The highest prevalence and density of parasites occurred in Crassostrea virginica oysters. So far, I have seen copepods, turbellarians (probably Urostoma sp.), pea crabs, gill parasites, and cysts (probably from cestodes). I even saw what looked like a fish embryo, which was probably just brought into the gills, and an insect larva. Seeing all these critters under the microscope has made me contemplate why oysters are considered an aphrodisiac!

From the Field: Sea Wall Scraping

Wednesday, June 12th, 2013

by Katrina Lohan

Sea wall coated with oysters at South Bridge Marina. (Kristina Hill)

Sea wall coated with oysters at South Bridge Marina. (Kristina Hill)

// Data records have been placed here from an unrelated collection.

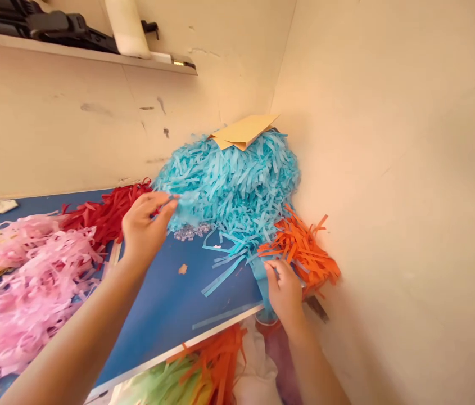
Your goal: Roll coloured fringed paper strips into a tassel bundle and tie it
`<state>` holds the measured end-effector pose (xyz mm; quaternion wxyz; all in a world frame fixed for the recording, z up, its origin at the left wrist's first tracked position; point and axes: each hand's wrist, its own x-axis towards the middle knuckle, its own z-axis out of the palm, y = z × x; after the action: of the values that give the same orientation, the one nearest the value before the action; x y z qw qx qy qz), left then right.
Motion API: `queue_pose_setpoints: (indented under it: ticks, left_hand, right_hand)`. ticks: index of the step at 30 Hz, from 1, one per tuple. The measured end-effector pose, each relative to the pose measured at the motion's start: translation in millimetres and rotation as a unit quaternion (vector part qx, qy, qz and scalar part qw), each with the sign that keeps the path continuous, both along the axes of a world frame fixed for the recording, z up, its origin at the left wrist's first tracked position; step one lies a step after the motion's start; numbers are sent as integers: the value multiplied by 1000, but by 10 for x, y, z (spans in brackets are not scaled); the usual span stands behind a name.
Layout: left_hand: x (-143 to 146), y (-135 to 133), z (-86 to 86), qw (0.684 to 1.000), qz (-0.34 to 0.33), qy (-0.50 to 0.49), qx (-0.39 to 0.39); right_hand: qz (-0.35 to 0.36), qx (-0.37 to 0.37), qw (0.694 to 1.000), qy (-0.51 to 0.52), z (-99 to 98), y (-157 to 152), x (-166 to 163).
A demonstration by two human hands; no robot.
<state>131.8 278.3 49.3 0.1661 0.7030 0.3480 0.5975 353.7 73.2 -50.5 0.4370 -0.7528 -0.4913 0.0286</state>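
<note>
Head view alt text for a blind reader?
Left hand by a big heap of light-blue strips on a blue table; right hand beside a wide blue strip and orange strips. Pink strips and red strips lie left.

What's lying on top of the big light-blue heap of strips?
Flat tan sheets, at least two overlapping, lie on top of the light-blue heap. The part of the heap directly beneath them is covered and cannot be seen.

This looks like a craft workroom; cut strips point(229, 185) lie heaped on a blue table point(216, 275).
</note>
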Motion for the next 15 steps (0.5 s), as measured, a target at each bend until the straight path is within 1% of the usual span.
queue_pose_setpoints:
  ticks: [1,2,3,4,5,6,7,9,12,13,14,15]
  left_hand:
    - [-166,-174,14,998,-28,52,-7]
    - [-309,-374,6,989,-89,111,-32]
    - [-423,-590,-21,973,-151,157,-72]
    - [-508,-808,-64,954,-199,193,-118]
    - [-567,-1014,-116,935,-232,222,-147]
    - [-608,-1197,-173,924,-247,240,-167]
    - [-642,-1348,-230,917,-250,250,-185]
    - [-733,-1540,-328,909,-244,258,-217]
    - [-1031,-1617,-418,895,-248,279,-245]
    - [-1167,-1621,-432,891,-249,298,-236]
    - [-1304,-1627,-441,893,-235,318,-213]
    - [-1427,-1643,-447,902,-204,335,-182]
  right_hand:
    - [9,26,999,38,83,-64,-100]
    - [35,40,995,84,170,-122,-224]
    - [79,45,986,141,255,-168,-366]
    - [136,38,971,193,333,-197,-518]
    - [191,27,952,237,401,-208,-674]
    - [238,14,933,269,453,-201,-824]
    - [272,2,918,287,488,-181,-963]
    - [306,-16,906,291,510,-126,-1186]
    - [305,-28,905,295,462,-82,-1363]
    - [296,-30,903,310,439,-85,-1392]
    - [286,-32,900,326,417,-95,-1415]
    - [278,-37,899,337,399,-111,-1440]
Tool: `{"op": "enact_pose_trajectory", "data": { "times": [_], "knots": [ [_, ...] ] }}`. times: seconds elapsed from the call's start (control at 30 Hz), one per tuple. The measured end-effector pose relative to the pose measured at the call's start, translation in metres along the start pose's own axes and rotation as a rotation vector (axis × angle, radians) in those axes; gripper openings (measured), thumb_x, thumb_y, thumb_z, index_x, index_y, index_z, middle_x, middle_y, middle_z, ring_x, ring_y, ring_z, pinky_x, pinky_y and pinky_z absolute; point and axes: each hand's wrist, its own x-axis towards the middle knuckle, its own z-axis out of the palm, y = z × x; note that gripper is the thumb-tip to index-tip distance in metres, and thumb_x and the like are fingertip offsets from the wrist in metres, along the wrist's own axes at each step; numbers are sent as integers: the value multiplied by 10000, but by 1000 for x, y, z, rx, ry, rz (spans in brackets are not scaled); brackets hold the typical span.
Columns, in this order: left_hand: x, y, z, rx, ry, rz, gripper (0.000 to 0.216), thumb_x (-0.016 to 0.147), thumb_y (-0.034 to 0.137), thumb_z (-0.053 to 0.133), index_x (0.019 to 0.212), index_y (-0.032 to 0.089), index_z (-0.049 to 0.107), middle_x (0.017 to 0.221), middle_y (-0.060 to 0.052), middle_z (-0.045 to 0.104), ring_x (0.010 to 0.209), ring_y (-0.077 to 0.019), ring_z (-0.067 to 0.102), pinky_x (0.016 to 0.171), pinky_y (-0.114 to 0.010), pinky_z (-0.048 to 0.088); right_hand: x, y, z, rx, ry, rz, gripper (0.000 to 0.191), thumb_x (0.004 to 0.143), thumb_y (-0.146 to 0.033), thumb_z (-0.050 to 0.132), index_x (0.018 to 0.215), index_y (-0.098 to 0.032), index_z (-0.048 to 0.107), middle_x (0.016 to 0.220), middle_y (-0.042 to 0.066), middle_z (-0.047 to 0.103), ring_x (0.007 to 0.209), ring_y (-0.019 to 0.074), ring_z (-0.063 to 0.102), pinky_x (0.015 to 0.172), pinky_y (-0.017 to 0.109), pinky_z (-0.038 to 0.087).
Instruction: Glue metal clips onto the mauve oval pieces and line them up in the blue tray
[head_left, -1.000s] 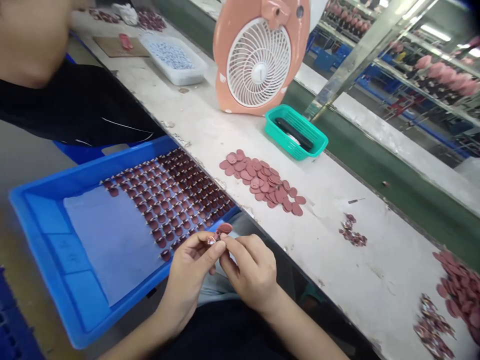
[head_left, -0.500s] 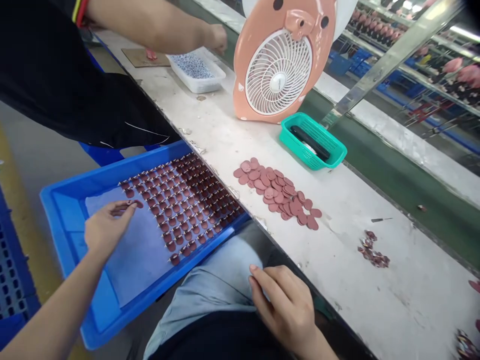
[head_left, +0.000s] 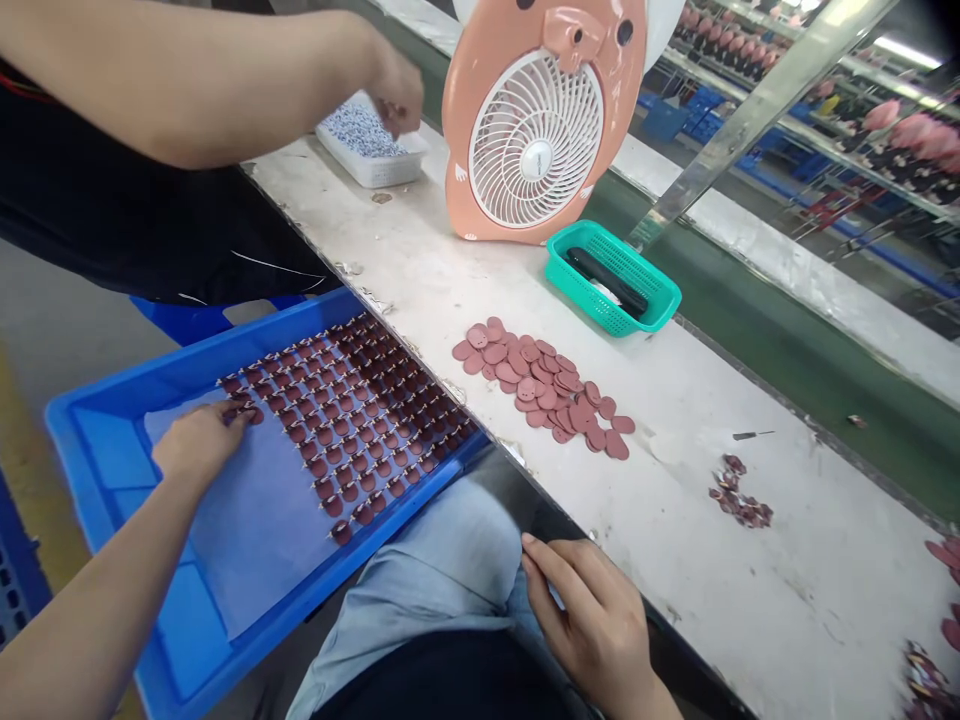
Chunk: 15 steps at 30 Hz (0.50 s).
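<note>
Nearest the camera, the right hand (head_left: pixel 592 620) lies open, palm down, fingers extended, on the denim lap (head_left: pixel 442 570); it holds nothing. To its left, the left hand (head_left: pixel 196 442) reaches into the blue tray (head_left: pixel 90 440), fingers bent downward, fingertips on one maroon piece (head_left: pixel 247 412) at the left end of the rows; whether that piece is pinched or only pressed cannot be told. The tray sits tilted between the lap and the bench edge; a pale sheet (head_left: pixel 255 530) lines its floor; the rows of maroon pieces (head_left: pixel 360 410) cover the half of the sheet toward the bench.

Beyond the tray runs the workbench (head_left: pixel 675 580); a pile of pink discs (head_left: pixel 540 385) lies just past the bench edge, well apart from both hands; a small heap of dark pieces (head_left: pixel 739 495) lies further right, a thin pin (head_left: pixel 750 435) near it. Behind the discs stands a green basket (head_left: pixel 664 305) holding a black object (head_left: pixel 604 280); the pink fan (head_left: pixel 536 130) stands upright directly behind the basket and hides the bench beyond it.

Farthest off, a white tray (head_left: pixel 371 168) holds small pale parts; a co-worker's hand (head_left: pixel 394 95) hovers over it, fingers drawn together; the co-worker's forearm (head_left: pixel 187 90) crosses the upper left, and a black garment (head_left: pixel 112 220) blocks the view behind the blue tray.
</note>
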Motion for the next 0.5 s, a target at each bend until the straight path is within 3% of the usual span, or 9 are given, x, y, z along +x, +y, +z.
{"op": "enact_pose_trajectory", "data": {
  "times": [0.5],
  "knots": [
    [-2,5,-5,34,4,63,439,940,396,636,1316,177,586,1340,-120,603,1146,-321,621,937,-539,542,-7,6,0,-23,19,22,218,910,-62,651,1124,-102,662,805,74,682,668,161,627,601,299,535]
  ]
}}
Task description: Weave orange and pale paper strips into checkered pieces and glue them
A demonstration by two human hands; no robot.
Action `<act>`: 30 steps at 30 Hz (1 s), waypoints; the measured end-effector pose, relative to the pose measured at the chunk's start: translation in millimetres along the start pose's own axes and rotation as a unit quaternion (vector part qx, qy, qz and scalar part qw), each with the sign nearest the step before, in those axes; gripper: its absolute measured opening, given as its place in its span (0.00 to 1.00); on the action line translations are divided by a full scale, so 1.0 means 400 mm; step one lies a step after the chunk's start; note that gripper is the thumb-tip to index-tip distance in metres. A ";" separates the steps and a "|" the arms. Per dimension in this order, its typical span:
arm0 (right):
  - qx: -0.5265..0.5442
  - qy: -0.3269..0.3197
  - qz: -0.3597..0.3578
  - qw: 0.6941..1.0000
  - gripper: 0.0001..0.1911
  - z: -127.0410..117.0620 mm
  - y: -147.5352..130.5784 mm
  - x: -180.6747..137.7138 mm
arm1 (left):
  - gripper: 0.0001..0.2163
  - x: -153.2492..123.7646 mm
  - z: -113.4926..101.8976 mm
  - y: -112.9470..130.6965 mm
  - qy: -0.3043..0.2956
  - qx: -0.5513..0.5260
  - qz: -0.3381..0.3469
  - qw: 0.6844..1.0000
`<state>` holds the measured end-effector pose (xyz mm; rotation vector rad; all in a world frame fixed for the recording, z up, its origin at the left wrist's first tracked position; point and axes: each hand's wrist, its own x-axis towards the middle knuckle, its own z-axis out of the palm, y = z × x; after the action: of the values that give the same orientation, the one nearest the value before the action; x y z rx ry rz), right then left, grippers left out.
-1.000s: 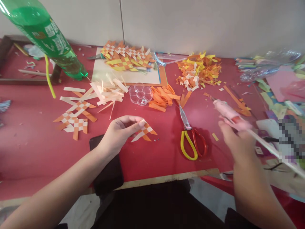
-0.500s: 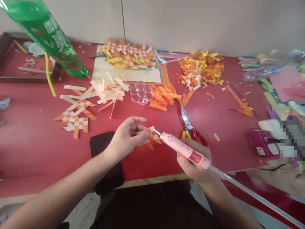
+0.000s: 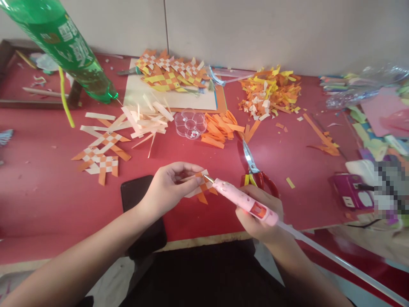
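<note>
Between thumb and fingers, my left hand point(image 3: 174, 185) pinches a small woven paper fish point(image 3: 204, 187) in orange and cream checks. My right hand point(image 3: 262, 213) is wrapped round a pink glue gun point(image 3: 244, 201), with a long clear glue stick point(image 3: 338, 256) coming out of its back end. The metal nozzle touches or nearly touches the woven paper close to my left fingertips. Just beyond my right hand lie scissors point(image 3: 251, 160) with red handles. A black phone point(image 3: 137, 192) rests under my left forearm.
Woven pieces point(image 3: 102, 157), cream strips point(image 3: 153, 117), orange strips point(image 3: 217, 130) and a clear flower-shaped palette point(image 3: 191, 123) lie ahead. Paper scraps point(image 3: 271, 91) pile behind the scissors. A green bottle point(image 3: 70, 55) stands back left; a purple power adapter point(image 3: 351, 192) sits at right.
The fingers of my left hand have closed in nearer the woven paper. The glue gun's nozzle has shifted slightly left and down at the paper's edge.
</note>
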<state>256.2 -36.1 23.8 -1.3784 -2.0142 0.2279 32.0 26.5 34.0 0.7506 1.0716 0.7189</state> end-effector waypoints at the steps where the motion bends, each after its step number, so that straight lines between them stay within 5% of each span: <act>1: -0.001 0.001 0.002 1.000 0.11 -0.001 -0.002 0.001 | 0.12 -0.001 0.001 0.001 0.002 0.001 0.002 1.000; 22: -0.049 -0.016 0.016 0.999 0.08 -0.007 -0.006 0.001 | 0.12 -0.007 -0.001 -0.009 0.020 0.086 0.034 0.996; 26: -0.164 -0.029 0.067 0.984 0.05 -0.050 0.066 0.003 | 0.10 -0.005 -0.008 -0.007 0.010 0.065 0.053 0.996; 30: -0.260 -0.071 0.125 0.955 0.10 -0.136 0.222 0.012 | 0.11 0.000 -0.018 -0.004 0.006 0.004 0.060 0.998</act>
<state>355.9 -6.2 23.2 -1.9985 -2.1007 -0.1098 25.4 27.0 30.6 0.8235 1.0472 0.8235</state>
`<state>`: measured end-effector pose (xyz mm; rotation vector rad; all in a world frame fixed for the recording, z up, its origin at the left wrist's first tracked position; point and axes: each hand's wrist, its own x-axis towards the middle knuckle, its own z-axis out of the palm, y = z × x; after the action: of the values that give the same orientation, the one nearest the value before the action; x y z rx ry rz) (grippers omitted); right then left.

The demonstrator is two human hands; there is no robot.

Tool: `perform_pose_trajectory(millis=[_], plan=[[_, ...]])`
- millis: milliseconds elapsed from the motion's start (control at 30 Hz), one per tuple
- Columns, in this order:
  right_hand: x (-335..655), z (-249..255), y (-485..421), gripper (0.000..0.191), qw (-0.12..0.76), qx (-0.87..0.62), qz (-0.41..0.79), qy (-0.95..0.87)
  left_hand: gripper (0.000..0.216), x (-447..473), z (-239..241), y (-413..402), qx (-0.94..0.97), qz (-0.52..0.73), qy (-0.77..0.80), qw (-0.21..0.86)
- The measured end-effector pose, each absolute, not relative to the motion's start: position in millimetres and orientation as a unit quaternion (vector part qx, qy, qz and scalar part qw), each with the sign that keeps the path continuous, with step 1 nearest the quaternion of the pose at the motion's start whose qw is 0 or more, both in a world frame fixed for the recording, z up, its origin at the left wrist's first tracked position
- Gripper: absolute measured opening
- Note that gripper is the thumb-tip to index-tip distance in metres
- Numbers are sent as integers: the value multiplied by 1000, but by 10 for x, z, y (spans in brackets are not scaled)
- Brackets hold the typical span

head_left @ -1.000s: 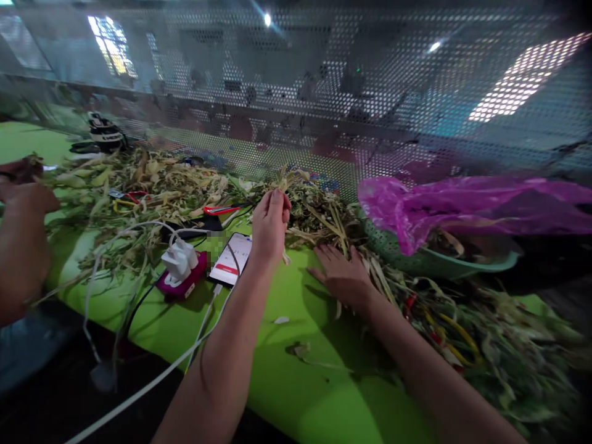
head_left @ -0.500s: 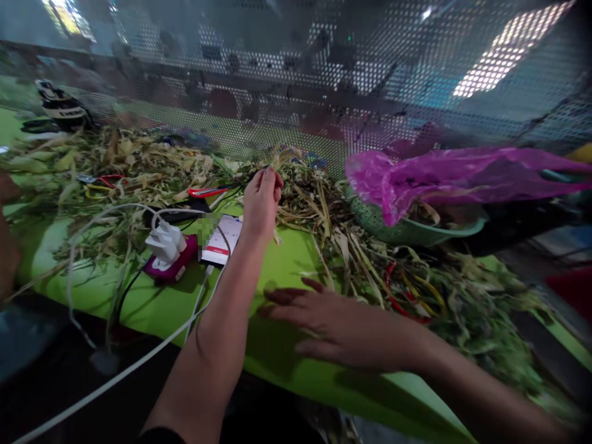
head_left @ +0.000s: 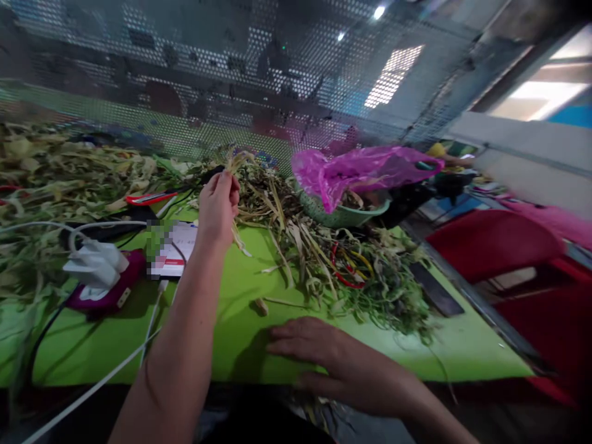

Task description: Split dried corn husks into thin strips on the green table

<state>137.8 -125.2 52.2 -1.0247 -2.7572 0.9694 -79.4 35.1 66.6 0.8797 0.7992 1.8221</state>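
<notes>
Stalks [head_left: 235,161], pale yellow-green, thin & dry, stick up from left hand [head_left: 217,206], pinched betw. thumb and fingers, above table [head_left: 240,271] centre. Right hand [head_left: 319,351] lies flat, fingers spread, at near edge.

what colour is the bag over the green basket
The bag is translucent magenta, clear in the head view.
</notes>
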Motion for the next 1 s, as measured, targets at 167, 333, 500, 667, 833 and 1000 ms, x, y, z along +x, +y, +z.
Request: perform_pose_trajectory(millis=[167, 333, 500, 667, 833, 1000], plan=[[1431, 210, -1324, 36, 165, -454, 224, -847, 26, -726, 635, 333, 387, 715, 325, 484], [1671, 120, -1431, 20, 306, -513, 229, -769, 22, -692, 590, 352, 409, 691, 333, 494], [2172, 128, -1400, 19, 335, -650, 57, -680, 23, -651, 568, 351, 416, 677, 334, 507], [2496, 24, -1216, 24, 259, -732, -20, -630, 23, -593, 569, 321, 427, 664, 337, 513], [2513, -65, -1137, 20, 312, -704, 46, -637, 25, -562, 577, 296, 432, 650, 341, 524], [2409, 219, -1207, 23, 497, -649, 213, -535, 25, -504, 570, 260, 439, 620, 324, 563]])
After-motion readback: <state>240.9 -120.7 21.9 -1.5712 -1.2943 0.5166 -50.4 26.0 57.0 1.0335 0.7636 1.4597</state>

Our second sampling location was a sea wall adjacent to a marina just below the south bridge in Ft. Pierce. The water was shallow enough along the wall that we were able to get out of the boat and stand in front of the wall, which made hammering and scraping the oysters off of it much easier!

Just as before, finding enough Crassostrea virginica oysters was easy, but finding the other oysters…took a lot more scraping. The Isognomon sp. at this location were fairly small and tucked into the crevices created by C. virginica, so they could be harder to spot. I took a step-wise approach, collecting the easiest species first, then making sure I had enough Isognomon sp., and only then did I move on and attempt to locate Ostrea sp., which easily took up the majority of our time. Most of the individuals in this species were dime-sized or smaller, tucked into the crevices or even in the dead shells of other oyster species, and they were covered in turf algae and mud. It took me (and the others) about an hour to find a sufficient number of these little guys at each of our respective sampling sites along the wall.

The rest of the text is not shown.